Major Marion P. "Dutch" Owens

Major Marion P. "Dutch"Owens (1921 - 2005)

Major Marion P. "Dutch" Owens was born in East Point, Georgia, on April 30, 1921. Upon graduation from Russell High School, he went to work for Western Electric Company. Following the Japanese bombing of Pearl Harbor in 1941, he enlisted in the U.S. Army Air Corps, passed the 2-year college equivalency test in lieu of the 2-year college credit required for pilot training, and was accepted as an aviation cadet. Owens attended several pre-flight, basic and advanced flying schools, piloting aircraft including the Stearman PT-17, the Vultee BT-13, North American AT-6, and the 9th Air Force Curtiss P-40 Warhawk combat fighter. In 1944, Owens served in combat with the 401st Fighter Squadron, 370th Fighter Group, in Belgium. In 1945, he was awarded the Distinguished Service Flying Cross for displaying conspicuous gallantry in action after he led a flight of six P-38s in an attack on more than 50 German ME-109 aircraft. Owens was personally credited with three enemy planes destroyed, another probably destroyed, and another damaged during the dogfight. On another mission, while escorting a group of B-26 medium bombers, Owens led eight P-51s in retaliation for an attack on the bombers by the new ME-262s, the first German jet-propelled aircraft. He was credited with one ME-262 destroyed and another damaged. In clashes with the much faster, higher flying ME-262s, Owens' tactics during this engagement became the model for U.S. fighter squadrons for the rest of the war. He was recognized as an "American Fighter Ace" and is a member of the American Fighter Aces Association. He also was awarded the British Distinguished Flying Cross, the Presidential Unit Citation, and the Air Medal with Eleven Oak Leaf Clusters, among other medals and decorations.
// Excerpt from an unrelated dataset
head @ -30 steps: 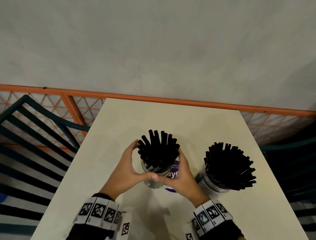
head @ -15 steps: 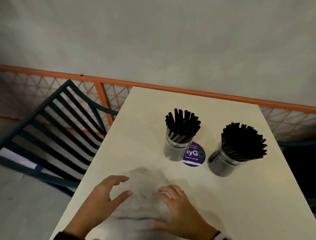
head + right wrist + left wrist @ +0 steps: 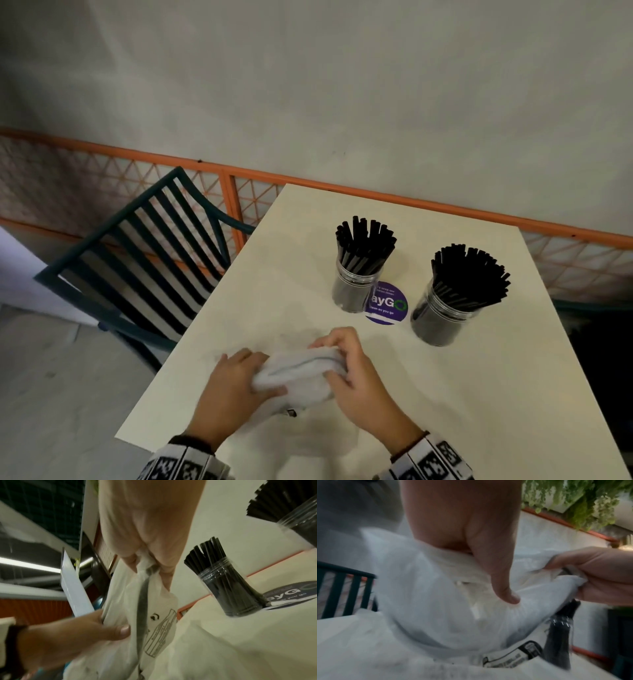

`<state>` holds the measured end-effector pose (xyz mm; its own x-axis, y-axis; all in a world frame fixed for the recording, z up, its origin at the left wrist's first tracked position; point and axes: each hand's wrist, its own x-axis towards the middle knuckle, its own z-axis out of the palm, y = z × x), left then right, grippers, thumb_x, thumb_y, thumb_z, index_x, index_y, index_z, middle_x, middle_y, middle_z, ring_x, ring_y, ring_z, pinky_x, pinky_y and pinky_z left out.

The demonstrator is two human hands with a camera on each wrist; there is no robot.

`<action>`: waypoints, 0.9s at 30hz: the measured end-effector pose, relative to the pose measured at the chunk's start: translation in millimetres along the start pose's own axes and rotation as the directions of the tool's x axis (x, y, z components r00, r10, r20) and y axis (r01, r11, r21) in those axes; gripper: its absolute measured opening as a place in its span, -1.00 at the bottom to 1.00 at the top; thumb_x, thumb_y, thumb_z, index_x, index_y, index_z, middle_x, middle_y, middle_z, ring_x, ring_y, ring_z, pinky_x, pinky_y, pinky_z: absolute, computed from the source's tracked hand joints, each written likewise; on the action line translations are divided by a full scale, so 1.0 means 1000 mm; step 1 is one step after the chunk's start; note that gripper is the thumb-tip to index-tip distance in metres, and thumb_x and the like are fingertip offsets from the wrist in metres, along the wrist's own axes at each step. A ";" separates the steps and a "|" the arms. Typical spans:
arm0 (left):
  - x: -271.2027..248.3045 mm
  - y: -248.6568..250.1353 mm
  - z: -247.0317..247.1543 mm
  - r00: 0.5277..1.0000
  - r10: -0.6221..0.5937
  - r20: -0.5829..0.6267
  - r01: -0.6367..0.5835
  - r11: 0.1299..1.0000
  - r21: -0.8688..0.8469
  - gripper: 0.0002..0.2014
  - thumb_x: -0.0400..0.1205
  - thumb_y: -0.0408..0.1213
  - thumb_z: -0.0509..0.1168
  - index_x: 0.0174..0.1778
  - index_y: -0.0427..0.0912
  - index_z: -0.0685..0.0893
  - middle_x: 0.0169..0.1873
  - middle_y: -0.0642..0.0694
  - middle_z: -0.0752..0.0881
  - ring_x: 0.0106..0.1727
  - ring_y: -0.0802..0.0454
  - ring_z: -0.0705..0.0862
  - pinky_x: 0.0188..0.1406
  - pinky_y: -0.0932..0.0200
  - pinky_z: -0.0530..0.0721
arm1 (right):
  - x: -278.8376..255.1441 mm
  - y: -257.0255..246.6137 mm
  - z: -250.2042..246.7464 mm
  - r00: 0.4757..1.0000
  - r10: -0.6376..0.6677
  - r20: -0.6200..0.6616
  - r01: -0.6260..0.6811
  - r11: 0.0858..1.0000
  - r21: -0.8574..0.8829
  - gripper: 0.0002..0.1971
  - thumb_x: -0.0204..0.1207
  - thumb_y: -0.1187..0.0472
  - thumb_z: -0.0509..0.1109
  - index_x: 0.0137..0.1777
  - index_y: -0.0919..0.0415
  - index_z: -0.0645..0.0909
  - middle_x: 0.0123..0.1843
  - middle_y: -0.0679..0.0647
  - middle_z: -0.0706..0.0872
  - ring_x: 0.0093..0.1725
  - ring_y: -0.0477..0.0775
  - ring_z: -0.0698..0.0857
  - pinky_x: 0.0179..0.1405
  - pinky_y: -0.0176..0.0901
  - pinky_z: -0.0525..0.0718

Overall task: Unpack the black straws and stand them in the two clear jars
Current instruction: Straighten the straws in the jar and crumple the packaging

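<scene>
Two clear jars stand on the cream table (image 3: 479,394), each packed with upright black straws: the left jar (image 3: 356,286) (image 3: 228,588) and the fuller right jar (image 3: 445,313). Near the table's front edge both hands hold a crumpled, empty clear plastic bag (image 3: 298,373) (image 3: 436,601) (image 3: 147,615). My left hand (image 3: 239,383) grips its left end, thumb pressed into the plastic. My right hand (image 3: 352,370) pinches its right end between curled fingers (image 3: 164,574). A printed label (image 3: 513,654) shows on the bag.
A round purple sticker (image 3: 388,303) lies on the table between the jars. A dark slatted chair (image 3: 137,260) stands at the table's left. An orange rail with mesh (image 3: 239,178) runs behind the table, below a grey wall.
Both hands left the left jar, drew back to the table's front and gathered the flat plastic bag into a bunch. The head view swung left and back.
</scene>
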<state>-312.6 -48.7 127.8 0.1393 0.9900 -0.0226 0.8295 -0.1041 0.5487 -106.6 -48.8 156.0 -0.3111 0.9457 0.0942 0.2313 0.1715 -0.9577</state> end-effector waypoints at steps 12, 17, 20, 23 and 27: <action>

His love of the P-38 led him to join some of his combat squadron friends as a founding member of the National P-38 Association, which is dedicated to preserving the history and accomplishments of "This Wonderful Lady of the Skies". Owens was an active member of the Albany, Georgia, Flying Club for over 25 years and was an accredited flying instructor with more than 6,000 hours of flying time.

For his outstanding accomplishments in aerial military combat as well as his leadership in civilian aviation, Major Marion P. "Dutch" Owens was enshrined in the Georgia Aviation Hall of Fame on April 26, 2003.